Action item:
When "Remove" occurs in a line of the material, copy that line.

Supplied data:

------------------------

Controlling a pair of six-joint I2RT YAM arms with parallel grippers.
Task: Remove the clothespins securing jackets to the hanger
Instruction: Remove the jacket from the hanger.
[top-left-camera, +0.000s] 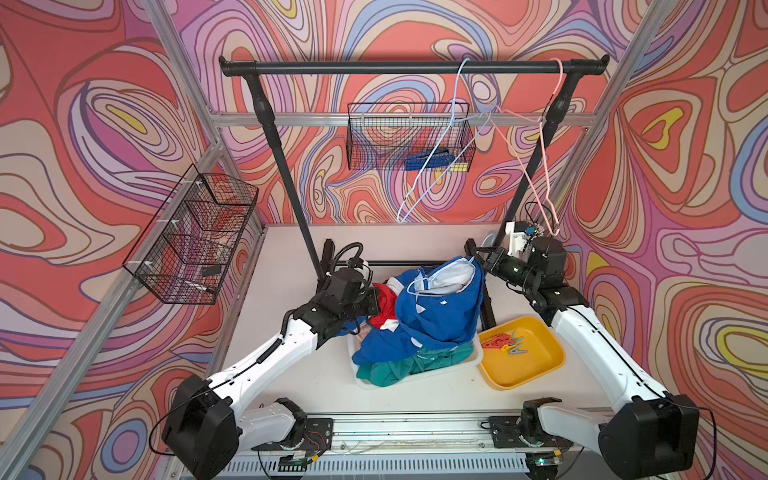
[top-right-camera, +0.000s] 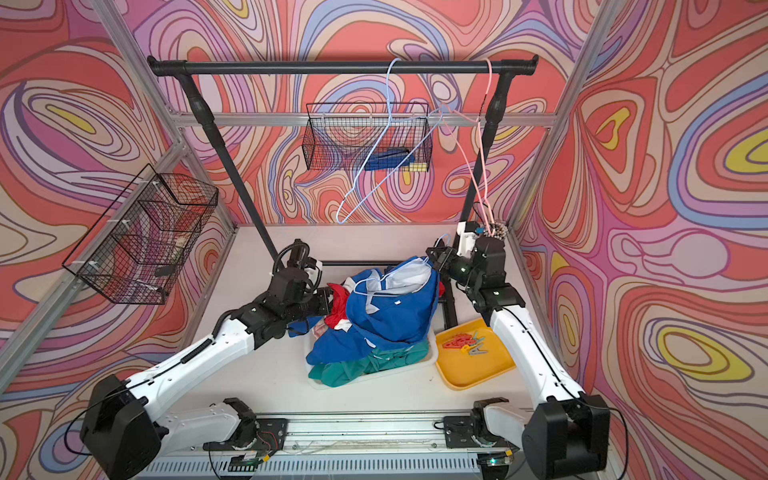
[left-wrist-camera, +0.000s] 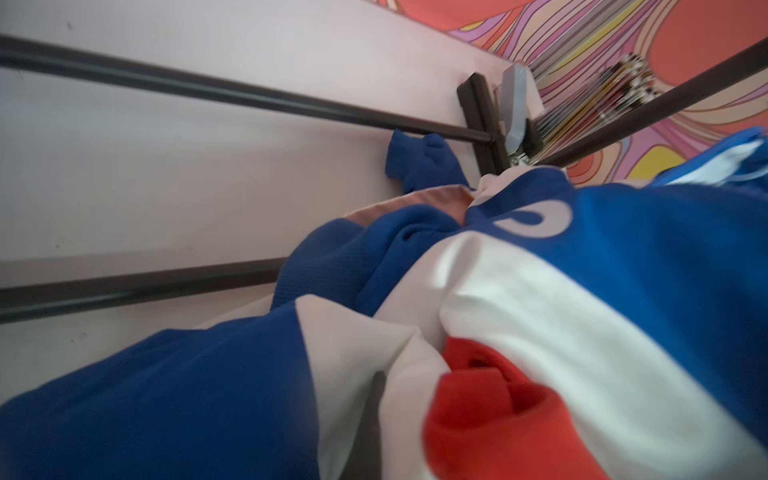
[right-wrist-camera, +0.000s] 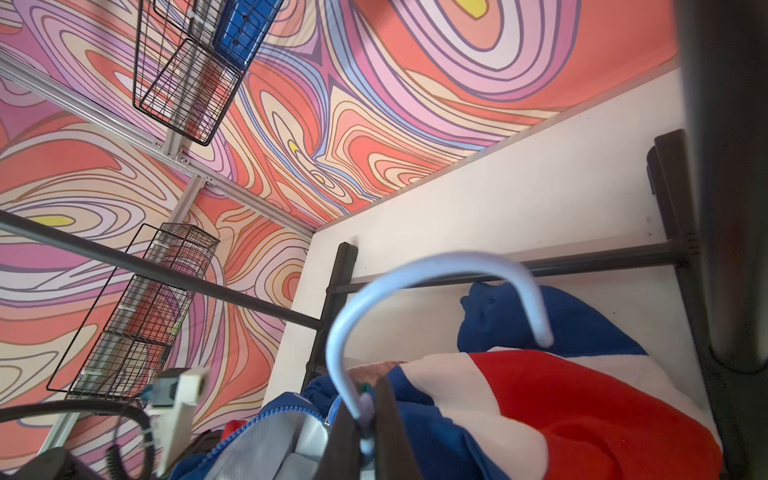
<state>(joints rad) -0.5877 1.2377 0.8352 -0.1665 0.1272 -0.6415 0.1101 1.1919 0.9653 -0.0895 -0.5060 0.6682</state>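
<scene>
Right tool (top-left-camera: 478, 258) clamps light-blue hanger's (right-wrist-camera: 436, 263) neck, hook upward; hooded jacket (top-left-camera: 436, 320) droops below, left tool (top-left-camera: 376, 302) pinched shut on its red fabric.

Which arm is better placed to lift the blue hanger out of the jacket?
Probably right: right gripper grips the hanger neck; left gripper is clamped on the blue jacket's red fabric.

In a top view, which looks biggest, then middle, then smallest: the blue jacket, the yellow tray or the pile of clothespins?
1. blue jacket, though it is bunched up
2. yellow tray
3. pile of clothespins, lying inside the tray, so clearly smaller than it
</scene>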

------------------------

Solution to this exercise:
Task: Remove the clothespins securing jackets to the hanger
Instruction: Remove the jacket from the hanger.

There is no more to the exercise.